● Exercise instructions
In the entries below, count every line with the word "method". Return only the count.

(Data entries)
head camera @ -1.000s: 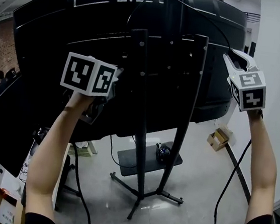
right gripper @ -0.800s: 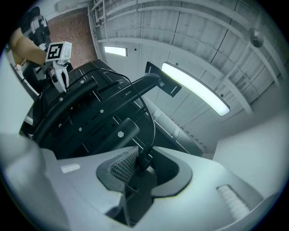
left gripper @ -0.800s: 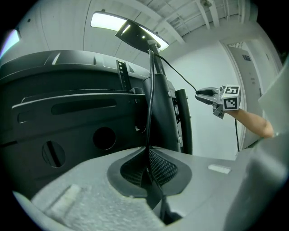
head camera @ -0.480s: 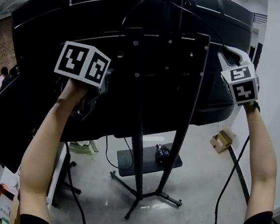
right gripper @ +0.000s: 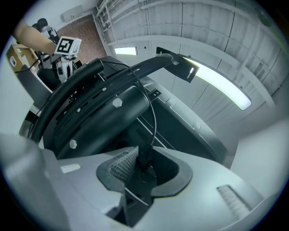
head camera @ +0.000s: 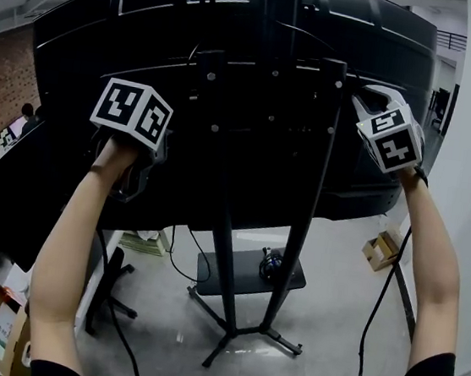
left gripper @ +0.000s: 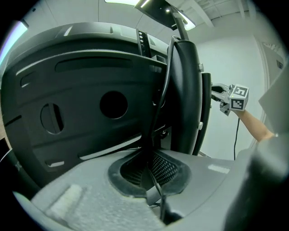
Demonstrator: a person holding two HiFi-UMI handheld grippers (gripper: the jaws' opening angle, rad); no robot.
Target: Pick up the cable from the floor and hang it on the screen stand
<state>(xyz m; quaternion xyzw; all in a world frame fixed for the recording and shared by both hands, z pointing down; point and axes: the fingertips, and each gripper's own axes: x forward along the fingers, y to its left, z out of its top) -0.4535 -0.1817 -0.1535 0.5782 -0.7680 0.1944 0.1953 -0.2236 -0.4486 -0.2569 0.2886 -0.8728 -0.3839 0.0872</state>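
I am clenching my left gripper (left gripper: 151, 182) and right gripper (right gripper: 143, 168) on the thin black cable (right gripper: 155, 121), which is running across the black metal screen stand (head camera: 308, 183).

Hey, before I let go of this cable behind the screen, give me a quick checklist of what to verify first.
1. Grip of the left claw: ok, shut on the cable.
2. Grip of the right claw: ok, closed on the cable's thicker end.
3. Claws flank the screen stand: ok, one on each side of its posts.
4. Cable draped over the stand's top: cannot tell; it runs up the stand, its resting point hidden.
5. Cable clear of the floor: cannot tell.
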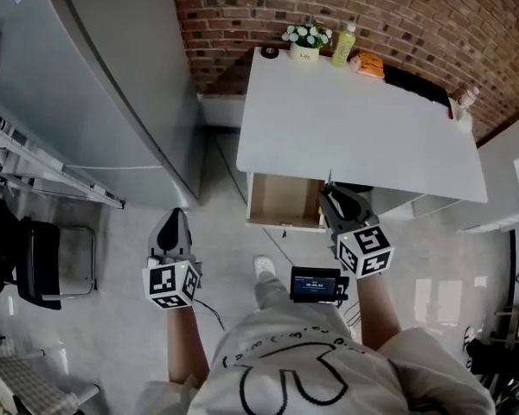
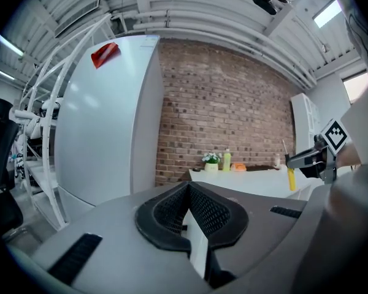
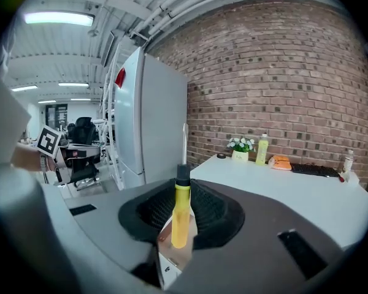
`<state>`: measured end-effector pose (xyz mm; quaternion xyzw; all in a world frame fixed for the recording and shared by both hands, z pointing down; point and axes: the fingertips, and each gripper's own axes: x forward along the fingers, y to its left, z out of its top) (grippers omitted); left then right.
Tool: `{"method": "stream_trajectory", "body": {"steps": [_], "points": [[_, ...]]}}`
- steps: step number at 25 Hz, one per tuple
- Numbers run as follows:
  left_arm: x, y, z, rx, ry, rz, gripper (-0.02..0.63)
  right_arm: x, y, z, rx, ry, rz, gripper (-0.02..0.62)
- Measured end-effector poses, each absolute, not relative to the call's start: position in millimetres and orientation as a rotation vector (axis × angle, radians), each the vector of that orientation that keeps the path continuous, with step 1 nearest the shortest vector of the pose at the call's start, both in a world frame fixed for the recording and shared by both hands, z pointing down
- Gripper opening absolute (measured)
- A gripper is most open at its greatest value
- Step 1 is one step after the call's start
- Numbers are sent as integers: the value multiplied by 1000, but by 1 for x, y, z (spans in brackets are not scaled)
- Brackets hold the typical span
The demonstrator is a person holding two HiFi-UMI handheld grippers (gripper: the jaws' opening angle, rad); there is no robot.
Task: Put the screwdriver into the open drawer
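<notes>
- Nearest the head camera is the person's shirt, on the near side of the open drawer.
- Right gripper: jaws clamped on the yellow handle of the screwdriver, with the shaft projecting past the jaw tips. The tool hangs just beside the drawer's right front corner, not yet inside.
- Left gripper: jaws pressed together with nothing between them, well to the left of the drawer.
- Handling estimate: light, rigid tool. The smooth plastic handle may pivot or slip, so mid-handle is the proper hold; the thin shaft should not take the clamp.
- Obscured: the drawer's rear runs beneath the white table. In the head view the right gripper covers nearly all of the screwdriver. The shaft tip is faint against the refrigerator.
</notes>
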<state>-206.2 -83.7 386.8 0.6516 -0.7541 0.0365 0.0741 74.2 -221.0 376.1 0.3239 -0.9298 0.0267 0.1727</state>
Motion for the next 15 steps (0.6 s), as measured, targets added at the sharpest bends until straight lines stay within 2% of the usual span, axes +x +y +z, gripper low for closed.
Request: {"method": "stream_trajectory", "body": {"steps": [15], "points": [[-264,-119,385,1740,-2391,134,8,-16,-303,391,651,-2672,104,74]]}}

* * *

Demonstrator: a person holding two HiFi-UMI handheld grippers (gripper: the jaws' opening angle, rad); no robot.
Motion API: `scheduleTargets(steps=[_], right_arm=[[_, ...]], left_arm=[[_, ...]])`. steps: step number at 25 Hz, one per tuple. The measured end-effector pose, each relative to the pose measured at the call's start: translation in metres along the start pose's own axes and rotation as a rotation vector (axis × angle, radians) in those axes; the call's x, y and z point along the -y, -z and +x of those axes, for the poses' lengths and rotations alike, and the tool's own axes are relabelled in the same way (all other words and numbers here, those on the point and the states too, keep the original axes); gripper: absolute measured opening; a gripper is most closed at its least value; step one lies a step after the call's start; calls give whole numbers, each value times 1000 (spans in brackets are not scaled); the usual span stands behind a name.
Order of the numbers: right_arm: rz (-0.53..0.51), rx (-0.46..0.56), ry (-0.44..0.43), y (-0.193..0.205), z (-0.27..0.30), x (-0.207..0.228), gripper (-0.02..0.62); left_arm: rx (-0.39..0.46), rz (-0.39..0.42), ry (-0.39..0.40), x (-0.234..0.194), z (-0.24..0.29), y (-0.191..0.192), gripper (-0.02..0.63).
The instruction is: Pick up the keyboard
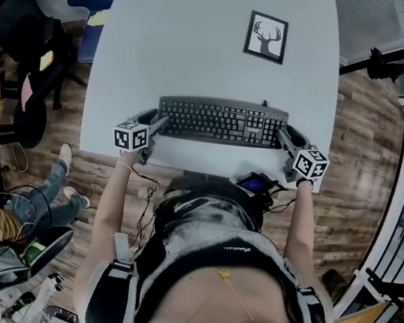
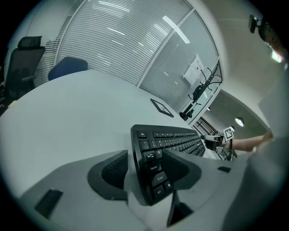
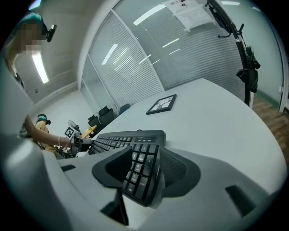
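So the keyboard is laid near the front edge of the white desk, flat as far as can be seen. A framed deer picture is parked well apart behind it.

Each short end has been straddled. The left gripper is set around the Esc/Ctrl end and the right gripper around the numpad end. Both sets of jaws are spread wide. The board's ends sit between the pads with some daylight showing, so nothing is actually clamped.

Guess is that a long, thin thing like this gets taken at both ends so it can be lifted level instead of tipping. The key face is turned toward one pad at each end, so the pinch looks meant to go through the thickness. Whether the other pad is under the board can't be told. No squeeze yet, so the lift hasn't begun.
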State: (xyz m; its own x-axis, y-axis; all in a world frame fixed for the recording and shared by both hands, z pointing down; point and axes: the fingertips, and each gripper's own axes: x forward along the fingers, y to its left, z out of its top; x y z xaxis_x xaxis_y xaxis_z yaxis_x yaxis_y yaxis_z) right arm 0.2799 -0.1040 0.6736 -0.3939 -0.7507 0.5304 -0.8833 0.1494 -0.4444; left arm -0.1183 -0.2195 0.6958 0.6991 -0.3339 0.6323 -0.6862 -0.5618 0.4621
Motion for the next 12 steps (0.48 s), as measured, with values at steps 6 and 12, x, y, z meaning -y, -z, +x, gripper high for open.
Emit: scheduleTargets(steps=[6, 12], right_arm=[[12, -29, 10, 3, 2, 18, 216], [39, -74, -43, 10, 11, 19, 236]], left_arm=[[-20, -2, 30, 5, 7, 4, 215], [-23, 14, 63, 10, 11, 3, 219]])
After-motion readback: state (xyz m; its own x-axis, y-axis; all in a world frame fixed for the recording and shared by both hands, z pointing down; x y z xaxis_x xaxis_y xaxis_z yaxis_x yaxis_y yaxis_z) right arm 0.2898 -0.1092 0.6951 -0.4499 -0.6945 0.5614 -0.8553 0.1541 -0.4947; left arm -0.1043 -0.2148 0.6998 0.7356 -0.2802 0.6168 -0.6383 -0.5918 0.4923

● Answer to this exercise
2